_TASK ITEM_
Work out how many lines below hold the string "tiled" and state only that figure.

_GIVEN MATERIAL_
....

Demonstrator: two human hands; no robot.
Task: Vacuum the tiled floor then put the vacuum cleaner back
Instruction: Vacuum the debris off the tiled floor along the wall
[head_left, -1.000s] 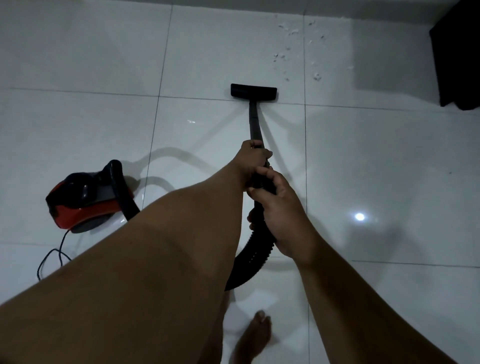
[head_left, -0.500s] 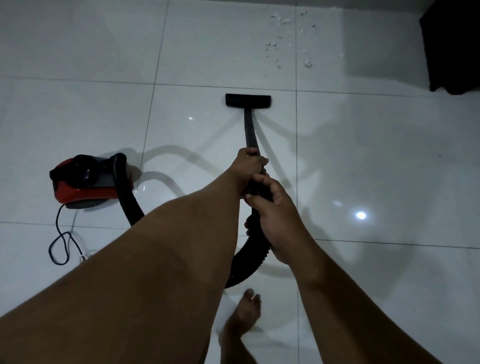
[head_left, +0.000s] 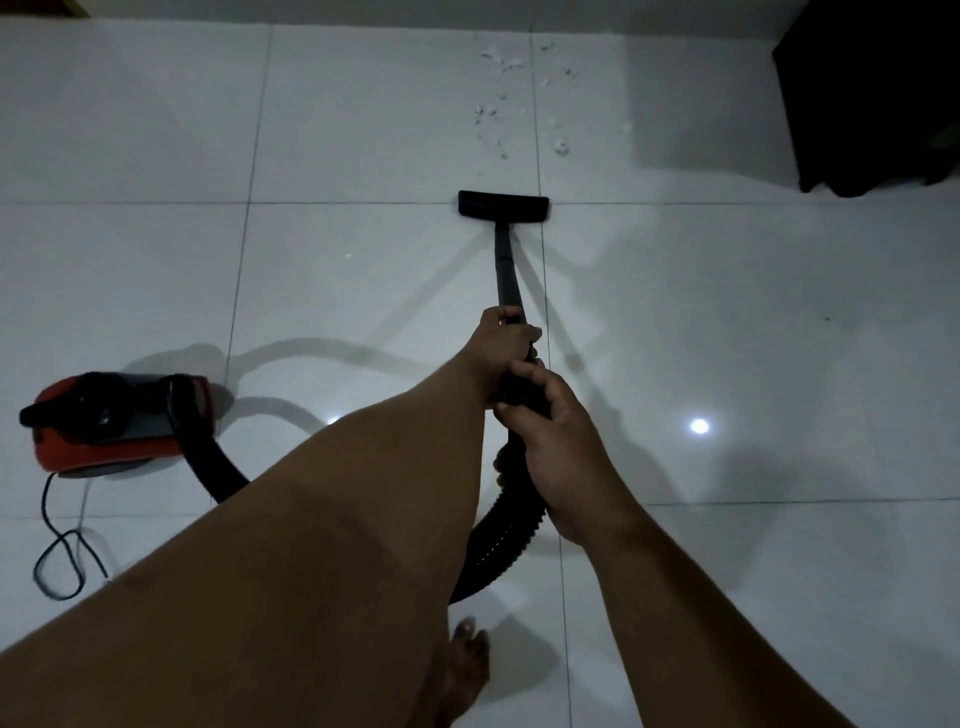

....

_SOLUTION TO THIS PROBLEM_
2